Hiroshi Ranch is flexible in marketing its products. They have an online store. “When Covid hit and people couldn’t go to the grocery store, we were overwhelmed with requests for meat from all over the United States,” said Calisse.

But with restaurants coming back, the couple has been able to sell 100% of their Wagyu products there again.

Calisse said it’s important for buyers to know that less than 47% of Wagyu genetics in the United States can be labeled as Wagyu. The American Wagyu Association is pushing for change to disclose percentages and have 100% wagyu on the label.

“I feel that this type of labeling should be disclosed so that consumers know what they are eating,” she said. “Not all Wagyu is the same.”

Austin and Ashley Bailey agree. The couple raises and markets Wagyu-influenced beef at Bailey Beef Company in Northeast Missouri.

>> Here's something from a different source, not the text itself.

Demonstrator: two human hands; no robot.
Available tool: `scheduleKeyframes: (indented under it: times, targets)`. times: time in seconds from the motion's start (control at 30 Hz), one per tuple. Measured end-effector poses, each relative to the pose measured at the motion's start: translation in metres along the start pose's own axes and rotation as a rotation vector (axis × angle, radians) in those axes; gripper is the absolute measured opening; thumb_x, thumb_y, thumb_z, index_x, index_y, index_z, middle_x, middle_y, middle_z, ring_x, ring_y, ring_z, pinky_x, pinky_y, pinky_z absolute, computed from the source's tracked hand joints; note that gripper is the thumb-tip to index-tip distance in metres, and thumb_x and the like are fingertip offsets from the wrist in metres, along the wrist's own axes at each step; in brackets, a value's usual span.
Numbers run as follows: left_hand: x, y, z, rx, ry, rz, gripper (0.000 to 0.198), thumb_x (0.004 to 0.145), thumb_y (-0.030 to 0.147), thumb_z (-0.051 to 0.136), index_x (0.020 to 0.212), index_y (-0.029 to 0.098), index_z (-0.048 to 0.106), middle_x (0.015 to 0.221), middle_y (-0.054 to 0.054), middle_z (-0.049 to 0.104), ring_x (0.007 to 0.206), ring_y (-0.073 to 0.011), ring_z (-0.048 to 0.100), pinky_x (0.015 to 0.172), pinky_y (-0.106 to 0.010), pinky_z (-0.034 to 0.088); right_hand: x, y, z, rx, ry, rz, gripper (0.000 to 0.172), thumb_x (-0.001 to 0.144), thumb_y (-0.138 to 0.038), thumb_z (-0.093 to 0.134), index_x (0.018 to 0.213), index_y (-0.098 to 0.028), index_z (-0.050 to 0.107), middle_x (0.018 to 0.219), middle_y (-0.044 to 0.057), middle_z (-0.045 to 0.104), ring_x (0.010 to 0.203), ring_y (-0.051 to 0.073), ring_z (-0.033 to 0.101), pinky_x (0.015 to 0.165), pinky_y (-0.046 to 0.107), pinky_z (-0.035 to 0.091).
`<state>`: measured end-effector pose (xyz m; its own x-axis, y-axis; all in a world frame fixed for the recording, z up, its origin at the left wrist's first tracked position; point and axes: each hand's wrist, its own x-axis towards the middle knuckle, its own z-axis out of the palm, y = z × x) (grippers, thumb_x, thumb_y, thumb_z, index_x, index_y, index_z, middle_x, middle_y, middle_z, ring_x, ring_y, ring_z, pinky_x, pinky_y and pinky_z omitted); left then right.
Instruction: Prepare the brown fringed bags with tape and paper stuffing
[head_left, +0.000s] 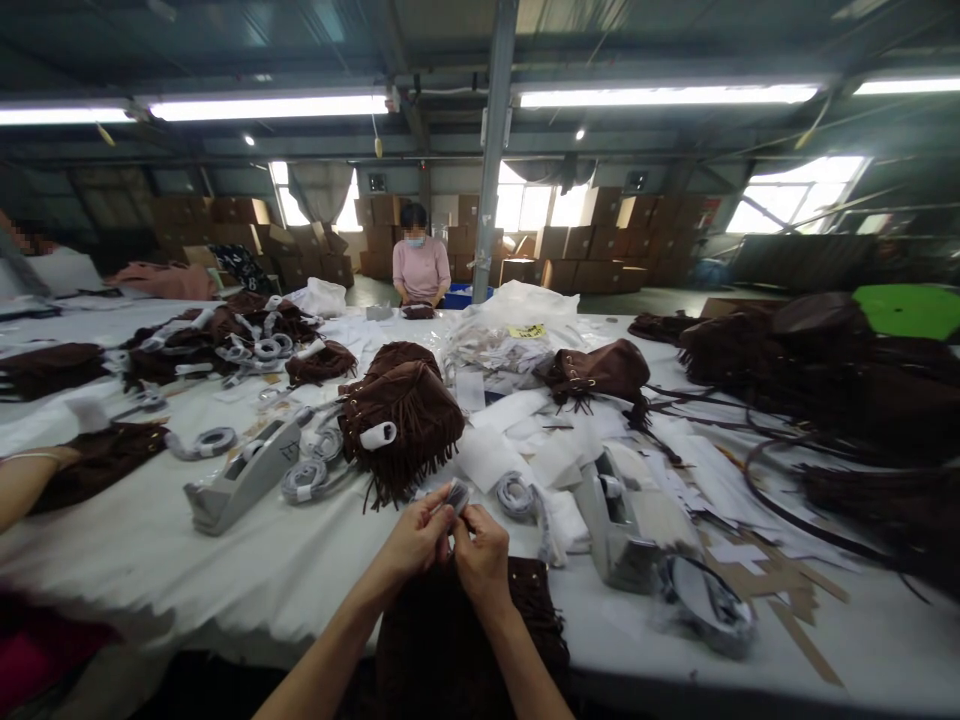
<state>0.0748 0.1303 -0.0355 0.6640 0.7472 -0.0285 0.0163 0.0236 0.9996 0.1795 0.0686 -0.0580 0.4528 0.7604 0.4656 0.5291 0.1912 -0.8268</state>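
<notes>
My left hand point(420, 532) and my right hand point(481, 552) meet at the front of the table, fingers pinched together. Between their fingertips is a small grey wrapped piece point(457, 494); its exact kind is unclear. Under my hands lies a dark brown fringed bag point(536, 600), partly hidden by my forearms. Just beyond, another brown fringed bag point(405, 420) stands with a white wrapped part on its front. A coil of grey wrapped strap point(515, 495) rests to the right of my fingers.
Grey tape dispensers stand at left point(244, 478) and right point(619, 530). Brown bags point(825, 370) are piled at the right, others point(217, 340) at the left. A clear plastic bag point(510, 335) holds small papers. A co-worker's arm point(34, 480) reaches in at left; another person point(420, 265) stands opposite.
</notes>
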Motion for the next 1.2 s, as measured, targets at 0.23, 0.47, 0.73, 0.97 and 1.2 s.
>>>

“Our product is Wagyu-influenced beef,” says Ashley. “There are so many people selling online under so many different names that it’s a bit of a challenge for consumers to know what they’re really getting,” he said.

Amp business herd

In the year In 2017, the Baileys moved to Ralls County and started their own Angus-Charolais commercial herd. They didn’t have a large enough cow herd or pasture footprint to become a large commercial cattle producer, Ashley said, so they had to add value to their operation.

“We introduced Wagyu genetics in 2019 by purchasing two bulls,” she says.

“We’ve also bought some heifers,” added Austin.

The first Wagyu-influenced calves hit the ground that year. “They were quarter blood Wagyu babies that had been doing well for us,” says Austin. There was enough variation from our usual sires that we filled with Wagyu crosses that started breeding more cows.

The Baileys agree with the Lishwes that raising Wagyu calves will take a little longer to complete. So they are working to produce the right Wagyu genetic mix in cattle without compromising profitability.

Find balance

The pair will turn calves around 800-900 pounds on grass and finish on grain. After some experimentation on the farm, the Baileys discovered that an eighth-blood Wagyu takes about a month to finish than traditional steers. Therefore, it increases costs due to more time on food.

But when it comes to marketing Wagyu-influenced beef, Ashley knows it comes down to flavor. So does one-fourth or one-eighth make a difference?

“With that one-eighth blood, we feel you can still taste the difference,” she says. “Beef producers have tried it and given us credit. … That’s when you know you have a premium product.”

Still, the young farmers are working to achieve a one-quarter blood Wagyu-influenced final product.

“It’s a give and take,” says Austin. “Ultimately we want to bring a quality product at a price point that is acceptable to most families, and adding a little bit of wagyu gives them a nice flavor and tenderness.”

Building a customer base

Baileys sells primarily through Facebook and a few local farmers markets. They are also developing a farm website. Still, Ashley, most of their marketing is done through word of mouth.

“People have tried our product and loved it,” she said. And now customers are happy to be able to buy something local. They want to know where the beef comes from.

The Baileys have found that sometimes it’s that “little something extra” that drives customers to buy Wagyu-influenced beef. The pair introduced macaroni and cheese, a Wagyu-influenced grilled beef, in a waffle cone during the farmers market.

“It was sweet, salty and salty,” says Ashley. “It went really well. It’s about showing our customers how they can use our products for everyday food or for fun.

For both the Bailey and Lishwe families, adding Wagyu to their cattle operation has created a niche in the beef business – allowing them to stay on the farm for generations.